## Task instructions:
Comb the records below for the string "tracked" and copy each line where it turns up.

## Records:
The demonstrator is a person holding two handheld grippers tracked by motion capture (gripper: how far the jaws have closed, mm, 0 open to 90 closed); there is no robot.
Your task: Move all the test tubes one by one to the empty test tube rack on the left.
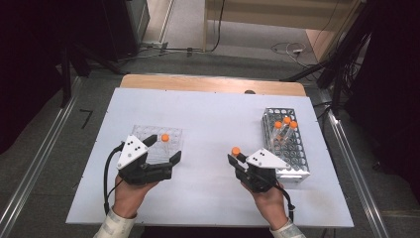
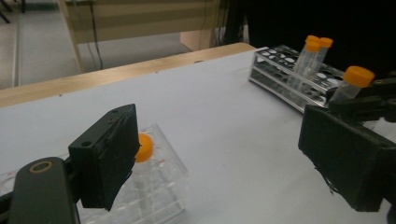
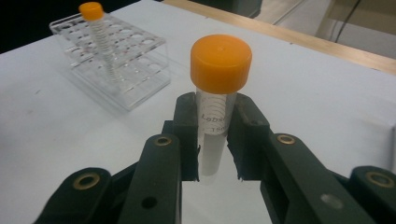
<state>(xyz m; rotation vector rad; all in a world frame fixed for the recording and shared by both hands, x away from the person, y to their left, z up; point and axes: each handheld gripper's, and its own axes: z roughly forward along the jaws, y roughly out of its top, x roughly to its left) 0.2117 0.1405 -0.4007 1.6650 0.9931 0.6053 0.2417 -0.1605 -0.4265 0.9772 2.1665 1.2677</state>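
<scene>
My right gripper is shut on a clear tube with an orange cap, held upright above the white table; in the high view this gripper holds that tube left of the metal rack. My left gripper stands open over the near edge of a clear plastic rack, where one orange-capped tube stands. In the left gripper view nothing lies between the wide-apart jaws of this gripper, and the racked tube's cap peeks past the left jaw.
The metal rack at the right holds three orange-capped tubes. The white board lies on a wooden table whose far edge shows. Cables and dark stands surround the table on the floor.
</scene>
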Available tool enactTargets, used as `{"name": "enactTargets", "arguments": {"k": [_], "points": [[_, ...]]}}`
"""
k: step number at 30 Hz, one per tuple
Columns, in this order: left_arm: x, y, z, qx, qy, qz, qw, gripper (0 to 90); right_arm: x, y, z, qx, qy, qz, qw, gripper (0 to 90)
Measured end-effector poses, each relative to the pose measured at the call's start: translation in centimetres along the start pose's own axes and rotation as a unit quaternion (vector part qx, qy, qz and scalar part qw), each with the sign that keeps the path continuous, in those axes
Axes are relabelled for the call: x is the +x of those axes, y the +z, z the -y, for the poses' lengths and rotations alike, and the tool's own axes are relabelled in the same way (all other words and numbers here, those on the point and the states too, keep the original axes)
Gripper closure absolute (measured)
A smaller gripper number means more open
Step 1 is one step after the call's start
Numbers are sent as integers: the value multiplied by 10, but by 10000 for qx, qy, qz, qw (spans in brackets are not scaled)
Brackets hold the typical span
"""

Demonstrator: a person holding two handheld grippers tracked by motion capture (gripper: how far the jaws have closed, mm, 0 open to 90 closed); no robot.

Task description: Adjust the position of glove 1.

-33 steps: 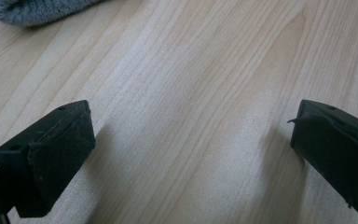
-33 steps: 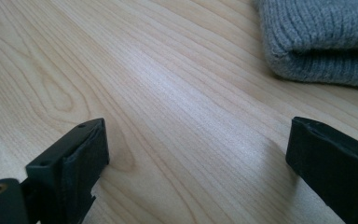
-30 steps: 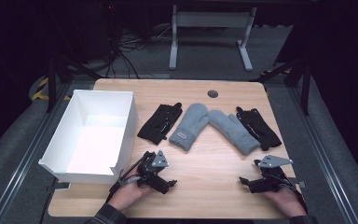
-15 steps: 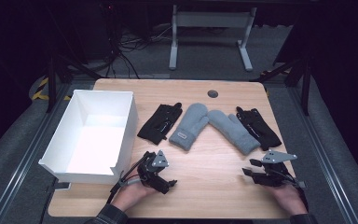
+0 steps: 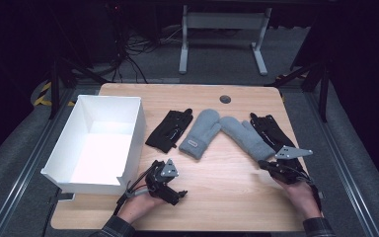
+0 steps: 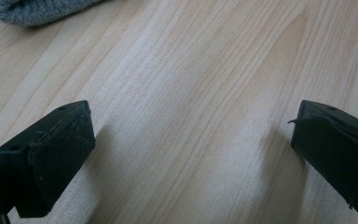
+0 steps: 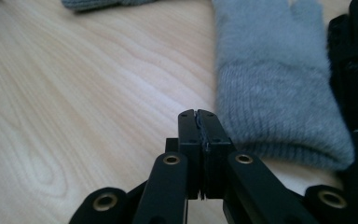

## Answer to this exercise:
The demonstrator is a person holding two handheld grippers tracked by motion capture (gripper: how far the jaws have closed, mm, 0 open to 90 closed); there is no robot.
Demonstrator: a person holding two handheld grippers tracked by motion capture (gripper: how far the jaws have closed, mm, 0 open to 90 closed); no robot.

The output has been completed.